Par ailleurs, l’entreprise historique communique actuellement par listings les noms des mauvais payeurs aux centres communaux d’action sociale en leur demandant d’intervenir dans le règlement de la situation. Il nous semble que ce n’est pas ainsi que l’on peut régler les problèmes.
La fourniture d’électricité est pourtant un facteur essentiel de la cohésion nationale, en ce qu’elle garantit l’accès à la santé, à l’hygiène, à un confort décent. Il s’agit là d’une mission d’intérêt général justifiant l’existence d’un service public national.
De plus, la fourniture d’électricité à un tarif acceptable participe du droit au logement posé à l’article 10 du Préambule de la Constitution de 1946 et à l’article 25 de la Déclaration universelle des droits de l’homme de 1948.
Or les coupures d’électricité contraignent à l’utilisation de moyens de remplacement, comme la bougie, bien souvent, conduisant à une augmentation des risques d’incendie.

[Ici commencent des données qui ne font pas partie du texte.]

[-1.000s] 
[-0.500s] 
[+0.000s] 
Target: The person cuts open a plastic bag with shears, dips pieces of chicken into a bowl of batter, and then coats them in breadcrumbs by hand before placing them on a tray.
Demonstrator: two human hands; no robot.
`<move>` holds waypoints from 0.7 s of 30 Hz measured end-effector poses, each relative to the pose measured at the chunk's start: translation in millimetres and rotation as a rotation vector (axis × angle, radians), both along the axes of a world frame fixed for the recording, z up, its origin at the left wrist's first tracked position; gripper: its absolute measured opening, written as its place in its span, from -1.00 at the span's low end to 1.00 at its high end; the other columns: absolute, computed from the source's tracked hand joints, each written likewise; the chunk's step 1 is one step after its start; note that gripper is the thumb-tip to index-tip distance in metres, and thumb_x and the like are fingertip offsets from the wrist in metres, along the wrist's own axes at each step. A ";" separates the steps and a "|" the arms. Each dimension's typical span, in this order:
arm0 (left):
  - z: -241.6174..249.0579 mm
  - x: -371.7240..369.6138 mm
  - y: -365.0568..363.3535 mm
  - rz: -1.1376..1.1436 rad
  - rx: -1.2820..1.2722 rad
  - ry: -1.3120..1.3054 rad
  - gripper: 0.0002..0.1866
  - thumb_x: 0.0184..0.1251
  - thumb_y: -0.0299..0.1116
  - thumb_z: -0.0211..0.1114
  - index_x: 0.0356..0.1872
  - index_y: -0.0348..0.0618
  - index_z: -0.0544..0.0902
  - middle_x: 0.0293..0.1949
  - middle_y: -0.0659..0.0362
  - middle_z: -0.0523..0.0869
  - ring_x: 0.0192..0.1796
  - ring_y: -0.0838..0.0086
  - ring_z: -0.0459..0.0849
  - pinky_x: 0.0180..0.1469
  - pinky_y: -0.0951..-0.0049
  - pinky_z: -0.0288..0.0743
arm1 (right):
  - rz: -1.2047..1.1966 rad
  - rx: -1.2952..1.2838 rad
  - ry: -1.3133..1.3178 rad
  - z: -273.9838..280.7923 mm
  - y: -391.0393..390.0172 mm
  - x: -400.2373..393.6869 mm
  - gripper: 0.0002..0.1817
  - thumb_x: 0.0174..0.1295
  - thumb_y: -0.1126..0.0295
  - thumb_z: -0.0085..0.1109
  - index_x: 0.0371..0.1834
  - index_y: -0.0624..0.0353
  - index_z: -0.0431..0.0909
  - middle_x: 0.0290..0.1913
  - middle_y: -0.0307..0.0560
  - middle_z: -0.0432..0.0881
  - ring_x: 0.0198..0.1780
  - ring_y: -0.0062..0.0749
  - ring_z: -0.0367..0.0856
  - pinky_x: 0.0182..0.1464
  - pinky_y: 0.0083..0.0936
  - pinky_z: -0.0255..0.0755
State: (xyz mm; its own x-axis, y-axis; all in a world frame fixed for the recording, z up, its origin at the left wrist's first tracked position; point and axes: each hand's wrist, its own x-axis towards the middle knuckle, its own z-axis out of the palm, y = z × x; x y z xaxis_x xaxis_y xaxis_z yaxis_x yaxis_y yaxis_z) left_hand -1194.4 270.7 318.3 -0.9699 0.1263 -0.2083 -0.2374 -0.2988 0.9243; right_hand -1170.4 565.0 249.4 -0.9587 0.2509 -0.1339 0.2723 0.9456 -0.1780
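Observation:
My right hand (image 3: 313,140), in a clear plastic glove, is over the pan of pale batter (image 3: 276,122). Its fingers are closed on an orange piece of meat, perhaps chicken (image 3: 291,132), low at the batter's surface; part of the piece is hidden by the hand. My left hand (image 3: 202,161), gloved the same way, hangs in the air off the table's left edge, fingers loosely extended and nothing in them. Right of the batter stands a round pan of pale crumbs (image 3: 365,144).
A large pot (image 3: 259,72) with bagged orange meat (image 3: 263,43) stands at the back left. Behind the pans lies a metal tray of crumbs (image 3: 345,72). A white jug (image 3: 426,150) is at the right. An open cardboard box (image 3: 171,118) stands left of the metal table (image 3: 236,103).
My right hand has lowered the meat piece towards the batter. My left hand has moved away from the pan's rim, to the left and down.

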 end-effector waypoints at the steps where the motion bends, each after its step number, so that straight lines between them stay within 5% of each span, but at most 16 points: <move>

EDF continue de couper l’électricité à 600 000 foyers par an, à refuser un contrat à ceux qui ne peuvent plus payer ou aux occupants sans droits ni titre…
Des millions de personnes vivent en dessous du seuil de pauvreté dans notre pays et plus du quart des ménages en difficulté sont endettés à l’égard d’EDF et de GDF. Pour en avoir discuté aujourd’hui avec une personne très au fait de ces questions, je puis vous dire que, malheureusement, la situation ne fait que s’aggraver.
Il est plus que jamais indispensable que l’État prenne ses responsabilités en inscrivant dans la loi le principe d’interdiction des coupures d’énergie, sous des conditions mentionnées dans cet amendement, et le principe de la responsabilité des fournisseurs qui engagent sans consultation la procédure de coupure d’énergie.
Pour finir, je mentionnerai également l’évolution de la jurisprudence sur les arrêtés anti-coupure. En effet, celui qui a été pris par la ville de Champigny-sur-Marne en 2005 a été jugé légal par le tribunal administratif de Melun le 16 mai 2007. Il serait donc opportun que le législateur s’inspire de cette décision courageuse et progressiste.